- [TASK INSTRUCTIONS]:
Reproduce the listing in its entirety. Do not reproduce the pictures.
(COLLECTED MATERIAL begins)
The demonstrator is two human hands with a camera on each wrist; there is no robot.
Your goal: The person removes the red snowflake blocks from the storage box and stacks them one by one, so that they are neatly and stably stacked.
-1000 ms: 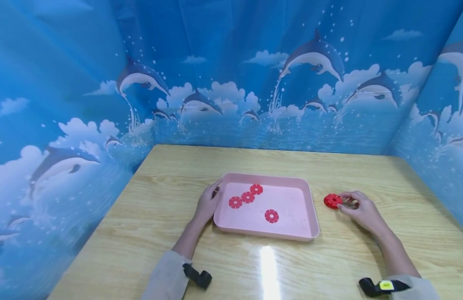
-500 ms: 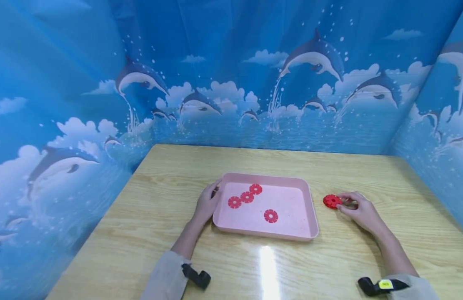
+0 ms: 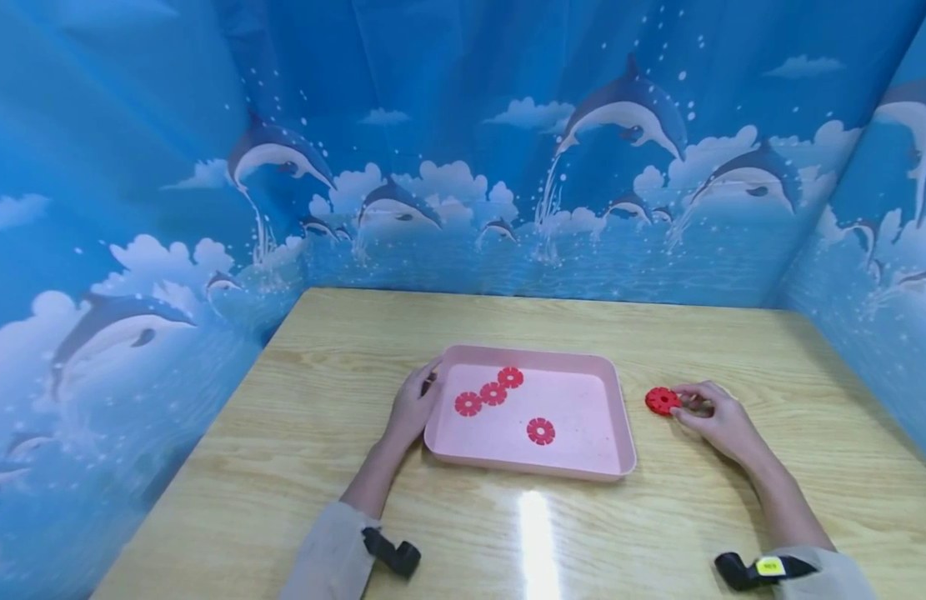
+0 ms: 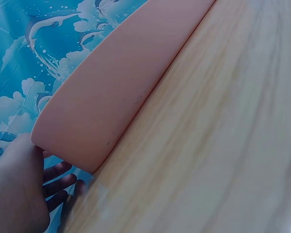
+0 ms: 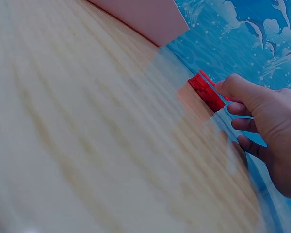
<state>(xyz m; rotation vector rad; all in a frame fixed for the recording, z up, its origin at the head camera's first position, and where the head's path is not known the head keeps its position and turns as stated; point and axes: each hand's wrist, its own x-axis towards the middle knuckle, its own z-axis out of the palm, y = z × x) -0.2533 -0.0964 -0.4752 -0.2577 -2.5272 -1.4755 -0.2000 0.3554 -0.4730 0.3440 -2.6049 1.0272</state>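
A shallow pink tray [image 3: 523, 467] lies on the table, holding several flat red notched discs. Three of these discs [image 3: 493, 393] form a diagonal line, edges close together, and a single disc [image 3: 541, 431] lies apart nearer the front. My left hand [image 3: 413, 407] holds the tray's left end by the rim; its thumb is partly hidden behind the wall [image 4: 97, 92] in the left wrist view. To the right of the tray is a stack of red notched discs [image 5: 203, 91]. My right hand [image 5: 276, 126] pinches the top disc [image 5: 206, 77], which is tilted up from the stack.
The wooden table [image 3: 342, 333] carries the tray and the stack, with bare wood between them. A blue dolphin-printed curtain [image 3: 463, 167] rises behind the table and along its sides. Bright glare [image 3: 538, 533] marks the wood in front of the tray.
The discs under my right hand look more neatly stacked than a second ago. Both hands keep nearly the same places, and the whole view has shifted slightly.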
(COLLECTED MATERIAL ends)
- [SOLUTION TO THIS TASK]:
The demonstrator is two human hands with a camera on each wrist; there is no robot.
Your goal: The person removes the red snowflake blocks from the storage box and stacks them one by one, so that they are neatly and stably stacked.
-1000 ms: 
-500 ms: 
+0 ms: 
+0 ms: 
+0 ms: 
<state>(xyz m; rotation vector rad; all in a frame fixed for the recording, z up, its origin at the head camera's first position, and where the head's path is not known the head keeps its position and turns as stated; point and axes: each hand's wrist, its own x-axis towards the middle knuckle, its own z-axis out of the palm, y = z × x) -0.2533 -0.0964 -0.4752 -0.2577 -2.5272 -1.4755 -0.2000 0.3554 -0.4730 0.3440 -2.6049 1.0272</state>
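A shallow pink tray [image 3: 523, 467] lies on the table, holding several flat red notched discs. Three of these discs [image 3: 493, 393] form a diagonal line, edges close together, and a single disc [image 3: 541, 431] lies apart nearer the front. My left hand [image 3: 413, 407] holds the tray's left end by the rim; its thumb is partly hidden behind the wall [image 4: 97, 92] in the left wrist view. To the right of the tray is a stack of red notched discs [image 5: 203, 91]. My right hand [image 5: 276, 126] pinches the top disc [image 5: 206, 77], which is tilted up from the stack.
The wooden table [image 3: 342, 333] carries the tray and the stack, with bare wood between them. A blue dolphin-printed curtain [image 3: 463, 167] rises behind the table and along its sides. Bright glare [image 3: 538, 533] marks the wood in front of the tray.
The discs under my right hand look more neatly stacked than a second ago. Both hands keep nearly the same places, and the whole view has shifted slightly.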

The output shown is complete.